▼

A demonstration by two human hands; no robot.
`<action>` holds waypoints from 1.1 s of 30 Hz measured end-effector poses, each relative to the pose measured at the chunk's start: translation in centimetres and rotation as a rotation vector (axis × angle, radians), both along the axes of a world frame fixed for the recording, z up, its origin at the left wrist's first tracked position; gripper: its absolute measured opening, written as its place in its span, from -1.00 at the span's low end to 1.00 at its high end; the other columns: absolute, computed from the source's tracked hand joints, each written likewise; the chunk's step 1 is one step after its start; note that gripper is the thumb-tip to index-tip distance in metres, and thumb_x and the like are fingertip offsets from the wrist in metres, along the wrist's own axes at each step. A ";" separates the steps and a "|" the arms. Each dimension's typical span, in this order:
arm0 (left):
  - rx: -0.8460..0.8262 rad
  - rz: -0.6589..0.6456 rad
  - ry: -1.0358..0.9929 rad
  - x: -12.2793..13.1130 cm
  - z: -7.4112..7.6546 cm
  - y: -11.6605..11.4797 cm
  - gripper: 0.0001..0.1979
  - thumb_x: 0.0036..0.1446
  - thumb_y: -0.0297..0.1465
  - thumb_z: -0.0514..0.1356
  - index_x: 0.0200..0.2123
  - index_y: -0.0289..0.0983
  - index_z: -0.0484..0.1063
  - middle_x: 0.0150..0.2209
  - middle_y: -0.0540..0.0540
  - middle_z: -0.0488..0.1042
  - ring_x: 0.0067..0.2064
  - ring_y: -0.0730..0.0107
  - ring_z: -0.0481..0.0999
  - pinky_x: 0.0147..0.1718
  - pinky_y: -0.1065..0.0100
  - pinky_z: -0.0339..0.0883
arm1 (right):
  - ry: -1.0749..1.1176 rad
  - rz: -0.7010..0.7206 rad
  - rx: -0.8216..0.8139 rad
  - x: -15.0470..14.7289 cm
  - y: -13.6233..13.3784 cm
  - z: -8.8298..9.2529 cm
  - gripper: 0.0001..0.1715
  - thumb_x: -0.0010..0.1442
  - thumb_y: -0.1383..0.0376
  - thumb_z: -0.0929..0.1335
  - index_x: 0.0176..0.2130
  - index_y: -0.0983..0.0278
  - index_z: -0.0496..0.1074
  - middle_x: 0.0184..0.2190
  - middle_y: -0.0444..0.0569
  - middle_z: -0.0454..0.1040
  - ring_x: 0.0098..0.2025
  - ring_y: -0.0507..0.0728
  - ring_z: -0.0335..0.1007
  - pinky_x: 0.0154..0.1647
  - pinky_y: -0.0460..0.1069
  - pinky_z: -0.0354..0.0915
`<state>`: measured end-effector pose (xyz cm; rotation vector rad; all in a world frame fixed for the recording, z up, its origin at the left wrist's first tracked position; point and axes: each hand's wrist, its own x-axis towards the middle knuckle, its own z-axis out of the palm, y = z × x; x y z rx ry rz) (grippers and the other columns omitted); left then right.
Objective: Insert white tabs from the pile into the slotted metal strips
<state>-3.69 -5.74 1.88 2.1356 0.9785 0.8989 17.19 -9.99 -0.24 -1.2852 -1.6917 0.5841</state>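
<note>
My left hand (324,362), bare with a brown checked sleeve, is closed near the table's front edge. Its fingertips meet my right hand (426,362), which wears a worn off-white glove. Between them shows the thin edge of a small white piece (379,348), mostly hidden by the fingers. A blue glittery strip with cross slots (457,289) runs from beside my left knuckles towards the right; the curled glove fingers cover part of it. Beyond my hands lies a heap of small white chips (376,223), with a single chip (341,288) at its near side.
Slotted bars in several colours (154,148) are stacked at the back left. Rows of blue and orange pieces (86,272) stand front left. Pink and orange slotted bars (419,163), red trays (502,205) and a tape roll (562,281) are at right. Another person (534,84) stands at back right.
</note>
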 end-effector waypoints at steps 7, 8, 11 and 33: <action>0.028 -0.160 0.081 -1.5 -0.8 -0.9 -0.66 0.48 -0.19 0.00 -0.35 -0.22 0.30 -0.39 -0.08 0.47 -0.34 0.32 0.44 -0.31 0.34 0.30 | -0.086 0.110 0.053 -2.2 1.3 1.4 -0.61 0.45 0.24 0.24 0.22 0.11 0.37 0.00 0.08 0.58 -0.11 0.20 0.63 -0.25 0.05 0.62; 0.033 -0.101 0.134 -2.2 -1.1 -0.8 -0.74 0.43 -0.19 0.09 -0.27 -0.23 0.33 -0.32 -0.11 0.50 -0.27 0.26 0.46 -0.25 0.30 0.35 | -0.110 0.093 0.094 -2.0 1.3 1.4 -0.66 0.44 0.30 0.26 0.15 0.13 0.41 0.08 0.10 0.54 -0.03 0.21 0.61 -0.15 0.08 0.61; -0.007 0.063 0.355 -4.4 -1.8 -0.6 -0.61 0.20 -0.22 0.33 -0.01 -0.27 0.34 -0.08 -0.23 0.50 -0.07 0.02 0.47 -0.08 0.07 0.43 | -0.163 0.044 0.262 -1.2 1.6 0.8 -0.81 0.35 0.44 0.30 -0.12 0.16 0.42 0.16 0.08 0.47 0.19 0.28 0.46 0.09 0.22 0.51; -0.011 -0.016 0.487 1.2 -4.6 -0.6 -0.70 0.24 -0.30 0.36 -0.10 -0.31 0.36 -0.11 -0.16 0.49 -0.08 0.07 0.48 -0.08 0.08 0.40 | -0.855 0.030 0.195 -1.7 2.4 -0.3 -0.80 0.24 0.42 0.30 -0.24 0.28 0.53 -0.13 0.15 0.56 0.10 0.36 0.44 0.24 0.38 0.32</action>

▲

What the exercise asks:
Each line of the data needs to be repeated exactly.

Task answer:
A demonstration by two human hands; no robot.
`<action>` holds waypoints from 1.1 s of 30 Hz measured end-effector poses, each relative to the pose measured at the chunk's start: translation in centimetres and rotation as a rotation vector (axis × angle, radians), both along the axes of a world frame fixed for the recording, z up, its origin at the left wrist's first tracked position; gripper: its absolute measured opening, written as its place in its span, from -1.00 at the span's low end to 1.00 at its high end; the other columns: absolute, computed from the source's tracked hand joints, each written likewise; the chunk's step 1 is one step after its start; note that gripper is the thumb-tip to index-tip distance in metres, and thumb_x and the like are fingertip offsets from the wrist in metres, along the wrist's own axes at each step. A ";" separates the steps and a "|" the arms. Each dimension's typical span, in this order:
arm0 (left):
  - rx: -0.8460..0.8262 rad
  - rz: -0.6589..0.6456 rad
  - ry: -1.0358..0.9929 rad
  - x: -12.2793..13.1130 cm
  - z: -7.4112..7.6546 cm
  - y: -11.6605..11.4797 cm
  - gripper: 0.0001..0.1979
  - thumb_x: 0.0036..0.1446
  - thumb_y: -0.0297..0.1465
  - thumb_z: -0.0514..0.1356
  - index_x: 0.0200..0.2123
  - index_y: -0.0289..0.0983
  - index_z: -0.0484..0.1063
  - middle_x: 0.0150..0.2209
  - middle_y: -0.0540..0.0540
  - middle_z: -0.0488..0.1042
  - ring_x: 0.0067..0.2064
  - ring_y: -0.0730..0.0107
  - ring_z: -0.0481..0.0999
  - pinky_x: 0.0147..0.1718
  - pinky_y: -0.1065..0.0100
  - pinky_z: -0.0339..0.0883
arm1 (right):
  - ry: -1.0749..1.1176 rad
  - rz: -0.7010..0.7206 rad
  - rx: -0.8216..0.8139 rad
  - x: -15.0470..14.7289 cm
  - y: -13.6233..13.3784 cm
  - z: -8.8298..9.2529 cm
  - gripper: 0.0001..0.1715
  - thumb_x: -0.0010..0.1442
  - thumb_y: -0.1383..0.0376
  - thumb_z: -0.0929..0.1335
  - index_x: 0.0176..0.2130
  - index_y: -0.0983..0.0278
  - index_z: -0.0496..0.1074
  - middle_x: 0.0184..0.2190
  - middle_y: -0.0444..0.0569
  - middle_z: -0.0454..0.1040
  - ring_x: 0.0098..0.2025
  - ring_y: -0.0507..0.0728
  - ring_z: -0.0335..0.1007
  - pinky_x: 0.0154..0.1647
  - pinky_y: -0.0460..0.1069
  - pinky_z: -0.0354..0.0915
`<state>`: measured end-effector pose (xyz cm; rotation vector rad; all in a world frame fixed for the recording, z up, its origin at the left wrist's first tracked position; point and axes: each hand's wrist, its own x-axis towards the middle knuckle, its own z-axis out of the palm, y = z × x; x y z rx ry rz) (grippers and the other columns omitted); left then right.
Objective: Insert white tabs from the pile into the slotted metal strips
<state>-3.69 -5.74 1.88 2.1356 0.9785 0.8989 17.19 -9.99 -0.24 -1.2852 -1.6917 0.5841</state>
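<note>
My left hand (324,362), bare with a brown checked sleeve, is closed near the table's front edge. Its fingertips meet my right hand (426,362), which wears a worn off-white glove. Between them shows the thin edge of a small white piece (379,348), mostly hidden by the fingers. A blue glittery strip with cross slots (457,289) runs from beside my left knuckles towards the right; the curled glove fingers cover part of it. Beyond my hands lies a heap of small white chips (376,223), with a single chip (341,288) at its near side.
Slotted bars in several colours (154,148) are stacked at the back left. Rows of blue and orange pieces (86,272) stand front left. Pink and orange slotted bars (419,163), red trays (502,205) and a tape roll (562,281) are at right. Another person (534,84) stands at back right.
</note>
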 end-effector waypoints at steps 7, 8, 11 and 33: <action>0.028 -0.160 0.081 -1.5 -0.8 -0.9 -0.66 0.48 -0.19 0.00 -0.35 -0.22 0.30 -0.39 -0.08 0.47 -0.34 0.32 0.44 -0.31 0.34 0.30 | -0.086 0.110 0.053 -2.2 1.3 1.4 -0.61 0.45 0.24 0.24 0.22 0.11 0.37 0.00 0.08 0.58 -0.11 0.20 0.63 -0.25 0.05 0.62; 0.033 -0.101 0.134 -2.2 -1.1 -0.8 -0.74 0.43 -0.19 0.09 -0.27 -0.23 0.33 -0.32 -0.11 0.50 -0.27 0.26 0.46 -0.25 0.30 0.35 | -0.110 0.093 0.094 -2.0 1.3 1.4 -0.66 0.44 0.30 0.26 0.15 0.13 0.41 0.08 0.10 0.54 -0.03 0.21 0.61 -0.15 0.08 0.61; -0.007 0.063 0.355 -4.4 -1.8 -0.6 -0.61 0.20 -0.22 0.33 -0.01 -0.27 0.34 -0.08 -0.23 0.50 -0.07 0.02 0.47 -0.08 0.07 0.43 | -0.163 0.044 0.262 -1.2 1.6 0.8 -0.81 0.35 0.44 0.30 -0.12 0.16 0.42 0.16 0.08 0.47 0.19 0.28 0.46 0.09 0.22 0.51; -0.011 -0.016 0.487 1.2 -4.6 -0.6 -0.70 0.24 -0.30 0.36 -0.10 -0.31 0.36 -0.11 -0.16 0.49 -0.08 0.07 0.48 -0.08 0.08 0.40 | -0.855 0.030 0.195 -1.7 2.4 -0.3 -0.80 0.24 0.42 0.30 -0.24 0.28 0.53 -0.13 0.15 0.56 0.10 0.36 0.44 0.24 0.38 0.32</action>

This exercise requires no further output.